Start to finish, return the listing exactly as written.

[[ DATA PROVIDED open ]]

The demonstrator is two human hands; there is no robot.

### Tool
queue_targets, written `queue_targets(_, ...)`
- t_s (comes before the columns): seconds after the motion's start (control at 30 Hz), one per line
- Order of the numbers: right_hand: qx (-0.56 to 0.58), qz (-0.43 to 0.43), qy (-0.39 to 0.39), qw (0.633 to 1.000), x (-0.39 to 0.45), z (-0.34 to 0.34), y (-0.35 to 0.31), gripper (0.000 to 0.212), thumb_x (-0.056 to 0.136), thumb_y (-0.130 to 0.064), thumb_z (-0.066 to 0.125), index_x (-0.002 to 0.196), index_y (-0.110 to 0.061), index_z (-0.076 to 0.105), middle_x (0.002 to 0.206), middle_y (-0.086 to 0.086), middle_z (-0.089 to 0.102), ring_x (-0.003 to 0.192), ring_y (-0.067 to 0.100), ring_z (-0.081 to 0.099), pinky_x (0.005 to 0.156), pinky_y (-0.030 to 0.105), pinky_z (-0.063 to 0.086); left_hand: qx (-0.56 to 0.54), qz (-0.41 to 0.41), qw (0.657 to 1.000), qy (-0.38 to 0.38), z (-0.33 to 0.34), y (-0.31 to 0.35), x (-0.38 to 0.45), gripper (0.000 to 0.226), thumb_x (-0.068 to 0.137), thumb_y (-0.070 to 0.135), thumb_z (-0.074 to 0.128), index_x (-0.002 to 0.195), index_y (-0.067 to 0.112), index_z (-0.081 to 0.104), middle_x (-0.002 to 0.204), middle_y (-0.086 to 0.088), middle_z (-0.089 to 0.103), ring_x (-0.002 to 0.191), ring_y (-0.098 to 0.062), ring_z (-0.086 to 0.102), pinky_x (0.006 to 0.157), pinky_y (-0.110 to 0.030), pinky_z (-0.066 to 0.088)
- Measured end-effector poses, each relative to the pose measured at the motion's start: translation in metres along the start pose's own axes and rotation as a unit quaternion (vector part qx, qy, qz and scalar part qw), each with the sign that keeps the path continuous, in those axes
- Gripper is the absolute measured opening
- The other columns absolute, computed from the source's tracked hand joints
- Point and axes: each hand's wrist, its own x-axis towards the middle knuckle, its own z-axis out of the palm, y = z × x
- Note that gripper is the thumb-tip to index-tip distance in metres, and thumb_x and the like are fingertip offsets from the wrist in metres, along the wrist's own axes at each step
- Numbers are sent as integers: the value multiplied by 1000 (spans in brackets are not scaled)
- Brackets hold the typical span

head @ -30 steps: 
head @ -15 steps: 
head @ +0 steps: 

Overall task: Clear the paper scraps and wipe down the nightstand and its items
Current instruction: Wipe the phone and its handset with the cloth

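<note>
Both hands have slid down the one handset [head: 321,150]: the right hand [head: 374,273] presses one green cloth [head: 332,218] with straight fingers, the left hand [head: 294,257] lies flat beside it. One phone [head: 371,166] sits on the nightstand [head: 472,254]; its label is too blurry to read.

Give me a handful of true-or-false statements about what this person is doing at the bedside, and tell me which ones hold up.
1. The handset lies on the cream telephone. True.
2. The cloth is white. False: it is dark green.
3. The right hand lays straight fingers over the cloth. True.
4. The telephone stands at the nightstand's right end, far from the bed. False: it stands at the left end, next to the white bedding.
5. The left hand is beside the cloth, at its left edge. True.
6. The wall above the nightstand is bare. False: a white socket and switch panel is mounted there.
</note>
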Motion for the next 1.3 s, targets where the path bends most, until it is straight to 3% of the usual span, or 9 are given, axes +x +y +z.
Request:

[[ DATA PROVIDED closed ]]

EXERCISE SOLUTION =
The demonstrator is two human hands; there is no robot.

### Tool
queue_targets, written `queue_targets(_, ...)`
- t_s (comes before the columns): seconds after the motion's start (control at 30 Hz), one per line
- Order of the numbers: right_hand: qx (-0.56 to 0.58), qz (-0.43 to 0.43), qy (-0.39 to 0.39), qw (0.633 to 1.000), x (-0.39 to 0.45), z (-0.34 to 0.34), y (-0.35 to 0.31), gripper (0.000 to 0.212), thumb_x (-0.056 to 0.136), thumb_y (-0.130 to 0.064), thumb_z (-0.066 to 0.125), index_x (-0.002 to 0.196), index_y (-0.110 to 0.061), index_z (-0.076 to 0.105), middle_x (0.002 to 0.206), middle_y (-0.086 to 0.086), middle_z (-0.089 to 0.102), ring_x (-0.003 to 0.192), ring_y (-0.067 to 0.100), ring_z (-0.081 to 0.099), pinky_x (0.005 to 0.156), pinky_y (-0.030 to 0.105), pinky_z (-0.063 to 0.086); left_hand: qx (-0.56 to 0.54), qz (-0.41 to 0.41), qw (0.657 to 1.000), qy (-0.38 to 0.38), z (-0.33 to 0.34), y (-0.31 to 0.35), x (-0.38 to 0.45), gripper (0.000 to 0.226), thumb_x (-0.068 to 0.137), thumb_y (-0.070 to 0.135), thumb_z (-0.074 to 0.128), index_x (-0.002 to 0.195), index_y (-0.067 to 0.112), index_z (-0.081 to 0.104), middle_x (-0.002 to 0.204), middle_y (-0.086 to 0.088), middle_z (-0.089 to 0.103), ring_x (-0.002 to 0.191), ring_y (-0.098 to 0.062), ring_z (-0.086 to 0.102), pinky_x (0.006 to 0.157), pinky_y (-0.110 to 0.030), pinky_z (-0.066 to 0.088)
- Measured end-effector poses, each relative to the pose measured at the motion's start: translation in metres along the start pose's own axes and rotation as a unit quaternion (vector part qx, qy, qz and scalar part qw), each with the sign that keeps the path continuous, in those axes
- Gripper is the absolute measured opening
- The other columns absolute, computed from the source's tracked hand joints
- Point and axes: each hand's wrist, its own x-axis towards the middle knuckle, its own z-axis out of the palm, y = z × x
- Note that gripper is the thumb-tip to index-tip distance in metres, and thumb_x and the like are fingertip offsets from the wrist in metres, along the wrist's own axes at each step
- Numbers are sent as integers: the value multiplied by 1000 (spans in brackets are not scaled)
- Brackets hold the typical span

head @ -30 steps: 
head @ -15 steps: 
head @ +0 steps: 

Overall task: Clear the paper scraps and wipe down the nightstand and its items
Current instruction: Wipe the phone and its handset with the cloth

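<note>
Both hands have slid down the one handset [head: 321,150]: the right hand [head: 374,273] presses one green cloth [head: 332,218] with straight fingers, the left hand [head: 294,257] lies flat beside it. One phone [head: 371,166] sits on the nightstand [head: 472,254]; its label is too blurry to read.

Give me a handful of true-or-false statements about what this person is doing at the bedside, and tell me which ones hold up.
1. The handset lies on the cream telephone. True.
2. The cloth is white. False: it is dark green.
3. The right hand lays straight fingers over the cloth. True.
4. The telephone stands at the nightstand's right end, far from the bed. False: it stands at the left end, next to the white bedding.
5. The left hand is beside the cloth, at its left edge. True.
6. The wall above the nightstand is bare. False: a white socket and switch panel is mounted there.
</note>
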Motion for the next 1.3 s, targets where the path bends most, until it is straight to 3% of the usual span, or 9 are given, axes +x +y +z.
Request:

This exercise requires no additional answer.